Thanks for all the support
One of the big short comings of almost all Buick engines is the oiling system. The stock setup using steel spur gears riding in an aluminum housing with an aluminum thrust plate that tends to wear. The front cover oiling passages also have a lot of right angles in them so it's a torturous path from the pump to where it needs to go.
Quote:
Originally Posted by Hot Rod Pitstop
Seen At Duttweiler Engineering, This Is A Typical 1985 And Later Buick V6 Block And Front Cover. All Buick V6 And V8 Oil Supply Systems Have A Similar Oiling Layout, With The Same Problem: A Tortuous Supply Path With Multiple Right Angle Turns That Make The Engines Hard To Prime And An Undersized, Front Cam Bearing And Journal That Can Fail If It Experiences Oil Starvation—either On A New Start Up, Or If The Car Has Been Sitting For A Long Time. 1] From Pick Up Tube Out To Oil Filter 2] From Oil Pump Into Block Main Oil Feed 3] To Main Oil Distribution Junction 4] To Passenger Side Lifter Gallery 5] To Crank, Main, And Rod Bearing Oil Supply Passages 6] Transfer Groove From Passenger Side To Driver Side Lifter Oil Supply Passage
http://www.hotrod.com/articles/pit-s...t-cam-bearing/
|
Combine this weakness with the fact that the stock oil pump and filter would run smack into the engine cross member I pretty much set out to fix both of those problems in one feel swoop. Now I'm not the first person to do this general idea, there are two others that took other Buick V6 front covers with a gerotor pump and adapted them but as far as I know I'm the only one that did it with a 3800 Series II/III pump which has the slight advantage of being internally located vs. the older pumps relied on the crank snout for the drive gear. However this is even less of a bolt on than the earlier setups they used since a 3800 has a balance shaft and a slightly different front bolt pattern for the timing cover. While it does use the same oil pickup location, the feed to the block is different so I had to change that. I ended up using the lower section of the 3800 cover and the upper section of an Indy Lites dry sump timing cover. I filled the oil return section of the pump up with marine JB weld and then machined a plate that housed the pressure regulator and allowed me to use an AN-10 fitting to route the oil to the external oil filter and then back into the side the of block where the old oil pressure sensor went.

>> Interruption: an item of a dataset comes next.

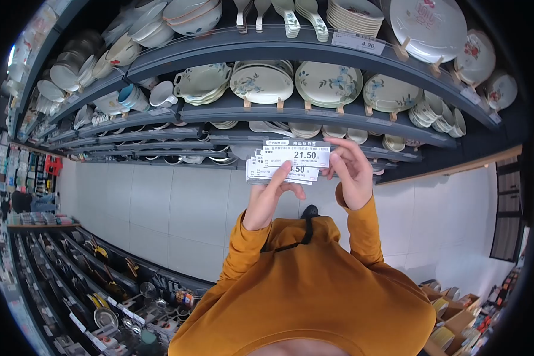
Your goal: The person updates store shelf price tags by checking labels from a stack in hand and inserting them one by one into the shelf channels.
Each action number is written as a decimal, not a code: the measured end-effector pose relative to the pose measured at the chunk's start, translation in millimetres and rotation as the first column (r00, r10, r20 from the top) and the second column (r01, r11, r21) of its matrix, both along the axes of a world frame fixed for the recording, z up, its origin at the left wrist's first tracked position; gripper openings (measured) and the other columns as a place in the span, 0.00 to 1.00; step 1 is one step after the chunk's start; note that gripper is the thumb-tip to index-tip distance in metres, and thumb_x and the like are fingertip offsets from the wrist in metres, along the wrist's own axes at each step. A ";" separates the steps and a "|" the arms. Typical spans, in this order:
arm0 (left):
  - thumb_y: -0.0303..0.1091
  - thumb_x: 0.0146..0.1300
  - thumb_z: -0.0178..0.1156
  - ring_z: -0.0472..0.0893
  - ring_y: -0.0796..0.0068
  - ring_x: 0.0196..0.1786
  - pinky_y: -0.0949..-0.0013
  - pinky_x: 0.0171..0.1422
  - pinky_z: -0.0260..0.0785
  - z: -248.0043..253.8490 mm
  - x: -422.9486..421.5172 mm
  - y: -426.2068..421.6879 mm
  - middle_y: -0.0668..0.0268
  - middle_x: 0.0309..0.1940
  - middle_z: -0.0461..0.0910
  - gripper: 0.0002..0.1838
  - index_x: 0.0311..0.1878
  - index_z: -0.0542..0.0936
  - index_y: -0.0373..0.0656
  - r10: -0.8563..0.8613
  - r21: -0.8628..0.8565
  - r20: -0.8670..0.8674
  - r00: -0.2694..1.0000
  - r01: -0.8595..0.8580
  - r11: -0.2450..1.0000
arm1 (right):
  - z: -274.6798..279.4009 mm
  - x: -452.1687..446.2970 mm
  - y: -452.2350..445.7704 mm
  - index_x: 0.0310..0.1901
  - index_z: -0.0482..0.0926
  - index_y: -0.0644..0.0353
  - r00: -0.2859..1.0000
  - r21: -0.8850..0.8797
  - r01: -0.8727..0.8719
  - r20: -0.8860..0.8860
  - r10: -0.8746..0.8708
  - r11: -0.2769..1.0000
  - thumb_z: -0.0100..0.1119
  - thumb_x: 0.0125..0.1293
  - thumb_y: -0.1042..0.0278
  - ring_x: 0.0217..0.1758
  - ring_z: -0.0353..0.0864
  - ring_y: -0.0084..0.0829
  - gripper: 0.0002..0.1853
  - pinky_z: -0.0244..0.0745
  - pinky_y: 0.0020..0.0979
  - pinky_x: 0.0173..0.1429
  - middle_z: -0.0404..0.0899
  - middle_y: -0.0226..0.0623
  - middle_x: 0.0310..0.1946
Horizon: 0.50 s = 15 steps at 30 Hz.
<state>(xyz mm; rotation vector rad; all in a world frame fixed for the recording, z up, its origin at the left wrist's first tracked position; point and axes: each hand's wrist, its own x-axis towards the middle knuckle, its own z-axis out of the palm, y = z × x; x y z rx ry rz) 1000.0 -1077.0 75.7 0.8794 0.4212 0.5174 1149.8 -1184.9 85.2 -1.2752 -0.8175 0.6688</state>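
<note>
A stack of white price labels [282,174] lies in my left hand [266,200], whose thumb presses on its front. The top label [296,155], printed 21.50, sticks up above the others, and its right end is between the thumb and fingers of my right hand [351,169]. Part of another label below it reads ".50". Both hands are in front of the lower shelves, below the row of flowered plates [328,83]. The ends of some left fingers are hidden behind the stack.
Shelves [231,111] with bowls, plates and spoons run across the top, with a 4.90 price tag [358,43] on the upper edge. Pans and utensils fill racks [101,279] at the lower left. Cardboard boxes [457,320] stand at the lower right. Pale floor tiles [142,207] lie between.
</note>
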 end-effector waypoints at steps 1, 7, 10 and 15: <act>0.36 0.73 0.51 0.79 0.69 0.29 0.68 0.37 0.73 0.0 4.4 -1.8 0.57 0.42 0.81 0.16 0.55 0.73 0.34 0.015 -0.003 -0.006 1.000 -0.015 1.000 | 0.3 6.0 0.8 0.57 0.73 0.65 1.000 -0.012 -0.012 -0.003 0.012 1.000 0.52 0.71 0.72 0.33 0.76 0.19 0.15 0.71 0.21 0.37 0.79 0.30 0.32; 0.35 0.72 0.51 0.80 0.68 0.29 0.68 0.36 0.73 1.2 22.7 -8.4 0.58 0.41 0.81 0.15 0.54 0.73 0.33 0.102 -0.014 -0.054 0.993 -0.103 0.995 | -8.8 35.7 10.4 0.57 0.73 0.65 0.994 0.026 -0.106 -0.031 0.106 0.994 0.54 0.70 0.74 0.33 0.76 0.19 0.15 0.72 0.22 0.39 0.77 0.29 0.32; 0.35 0.72 0.51 0.80 0.68 0.29 0.68 0.36 0.73 2.4 30.2 -9.4 0.57 0.40 0.81 0.15 0.54 0.73 0.33 0.140 -0.004 -0.060 0.988 -0.140 0.990 | -11.2 44.6 14.4 0.57 0.73 0.65 0.989 0.025 -0.136 -0.055 0.138 0.990 0.54 0.69 0.74 0.34 0.76 0.19 0.15 0.72 0.22 0.39 0.77 0.29 0.32; 0.34 0.72 0.52 0.80 0.68 0.30 0.68 0.36 0.73 2.6 33.8 -3.8 0.57 0.41 0.81 0.15 0.53 0.73 0.32 0.148 -0.003 -0.083 0.985 -0.149 0.989 | -11.2 48.3 21.7 0.56 0.73 0.64 0.988 0.036 -0.140 -0.061 0.142 0.989 0.55 0.69 0.74 0.33 0.76 0.18 0.15 0.72 0.22 0.40 0.77 0.29 0.32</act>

At this point in my life I was stationed at Wright-Patterson AFB in Dayton, OH and I had Ohio George Montgomery do the machine work. When he enlarged the passage for the oil supply he broke though into the water jacket above the oil gallery so he custom machined an insert that he locktited into place with a copper crush washer at the end and an epoxy blob over the top of the breach. He warned me to never tighten that fitting without a backer wrench less it start leaking.
For the upper section I didn't have my mill yet so I literally burned up (it caught on fire) a dremmel hogging out the underside of that dry sump cover and making a spacer bar to take up the space between the inside of the dry sump cover the and outside of the 3800 cover. I filled the rough spots with JB Weld again and then painted the inside with Gyptol and then used Indian Head Form-a-gasket to seal it up. No leaks believe it or not!